Attitude is defined as a disposition to respond favorably or unfavorably to an object, person, institution, or event (Ajzen, 1988). Most of the time an individual's attitudes are dormant and can only emerge as reactions to specific stimuli in the form of stated beliefs, expressed feelings, or exhibited behavior and thus cannot be directly observed or measured. Motivation on the other hand "refers to the combination of effort plus desire to achieve the goal of learning plus favorable attitudes towards learning" (Gardner, 1985, ? 10). Attitudes do not influence learning directly but they are instrumental in the development of motivation. Gardner and Lambert (1972) first made the well known distinction between two types of motivation, instrumental and integrative. The motivation is instrumental if the learner is oriented toward instrumental goals: desire to study in the country where the target language is spoken or to get a better job. On the other hand, learners who are integratively motivated want to interact with members of the other community, get to know the target language culture better and even become part of it. What had previously been thought of in the Gardner and Lambert tradition as motivation more recently has been renamed as orientation. Noels (2001) asserted that motivation to language learning is a complex set of variables including effort; desire to achieve goals, as well as attitudes toward the learning of the language. In addition, he remarked that individuals' motivation for second language learning also includes their motivation orientations, interest, attitudes toward second language group or learning situations and anxiety.

It is thought that most successful students in learning a target language are those who like the people who speak that language, admire the culture and have a desire to become familiar with, or even integrate into, the society in which the language is used (Falk, 1978). When someone becomes a resident in a new community that uses the target language in its social interactions and integrative motivation is a key component in assisting the learner to develop some level of proficiency in the language. This becomes a necessity, for operating socially in the community and becoming one of its members (Norris-Holt, 2001).
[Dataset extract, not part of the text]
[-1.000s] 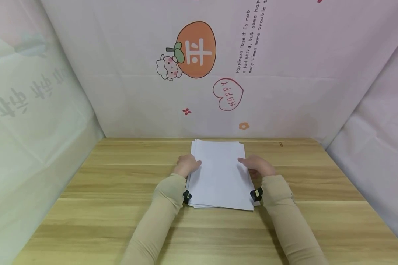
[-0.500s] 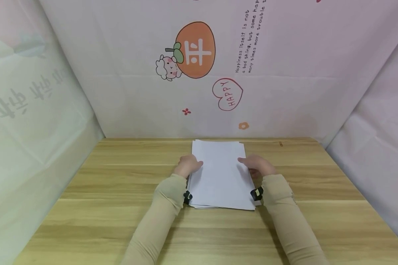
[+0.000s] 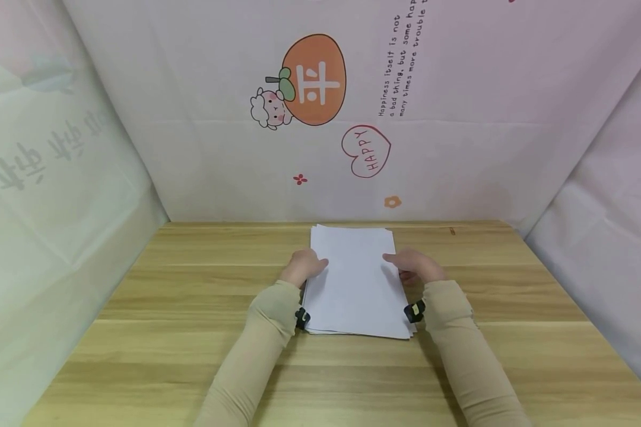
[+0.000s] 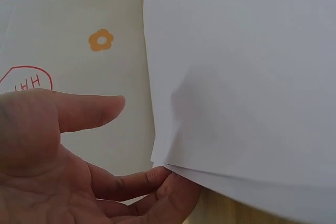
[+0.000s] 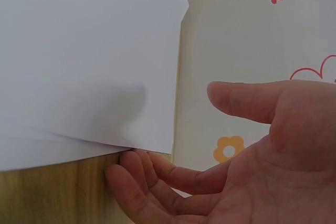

It is also theorized, that "Integrative motivation typically underlies successful acquisition of a wide range of registers and a native like pronunciation" (Finegan, 1999, p. 568). In contrast to integrative motivation with instrumental motivation the purpose of language acquisition is more utilitarian, such as meeting the requirements for school or university graduation, applying for a job, requesting higher payment based on language ability, reading technical materials, working as interpreters, and moving to a higher social status. Instrumental motivation is often characteristic of second language acquisition, where little or no social integration of the learner into the community using the target language takes place, or in some instances is even desired. While both integrative and instrumental motivations are essential elements of success, it is integrative motivation that has been found to sustain long-term success in learning a second language (Taylor, Meynard & Rheault, 1977; Ellis, 1999; Crookes & Schmidt, 1991). …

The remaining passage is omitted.